The long drought plaguing the Bega Valley Shire comes as no surprise to those with long memories who claim that long-range weather forecaster Inigo Jones predicted it nearly 60 years ago.
Eden identity Betty Buckland who grew up on the family farm near Genoa said she could recall her father warning of his prediction that this century would begin with 10 years of drought.
Betty said her father had used Inigo Jones’s long-range forecasts, which guided farmers for more than half a century, to determine how many paddocks to lock up for hay.
Jones was a controversial figure who based his forecasts partly on sunspot activity and the orbits of the planets Jupiter, Saturn and Uranus as well as a detailed study of weather patterns over decades.
He believed that weather events moved in predictable cycles varying from as much as 20 to 100 years.
Internet searches confirm that shortly before his death in 1954, Jones predicted a 10-year drought across south eastern Australia from the turn of the century.
He saw conditions being similar to those prevailing during the great drought of 1902, sometimes referred to as the Federation drought.
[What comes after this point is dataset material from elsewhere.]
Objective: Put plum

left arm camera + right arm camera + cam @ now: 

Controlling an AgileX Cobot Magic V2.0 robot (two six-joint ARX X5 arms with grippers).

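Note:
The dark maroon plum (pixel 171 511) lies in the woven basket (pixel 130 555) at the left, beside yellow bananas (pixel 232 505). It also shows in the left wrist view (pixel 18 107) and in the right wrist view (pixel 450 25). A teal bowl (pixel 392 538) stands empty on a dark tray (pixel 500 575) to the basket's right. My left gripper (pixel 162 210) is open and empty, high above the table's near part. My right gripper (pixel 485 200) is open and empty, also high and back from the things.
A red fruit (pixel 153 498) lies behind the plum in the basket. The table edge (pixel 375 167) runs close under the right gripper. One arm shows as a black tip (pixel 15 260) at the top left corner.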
Betty said the best hope now was that Jones was also right about the drought ending in 2010.
Internet versions of Jones’s long-range prediction models say that he predicted it would be at its most severe from 2007-09.
But once the drought does break, there are favourable seasonal conditions predicted for the next 25 years.
Jones operated from his Crohamhurst observatory in south east Queensland and his long-range forecasting work was carried on after his death by Lennon Walker, then his son Hayden Walker.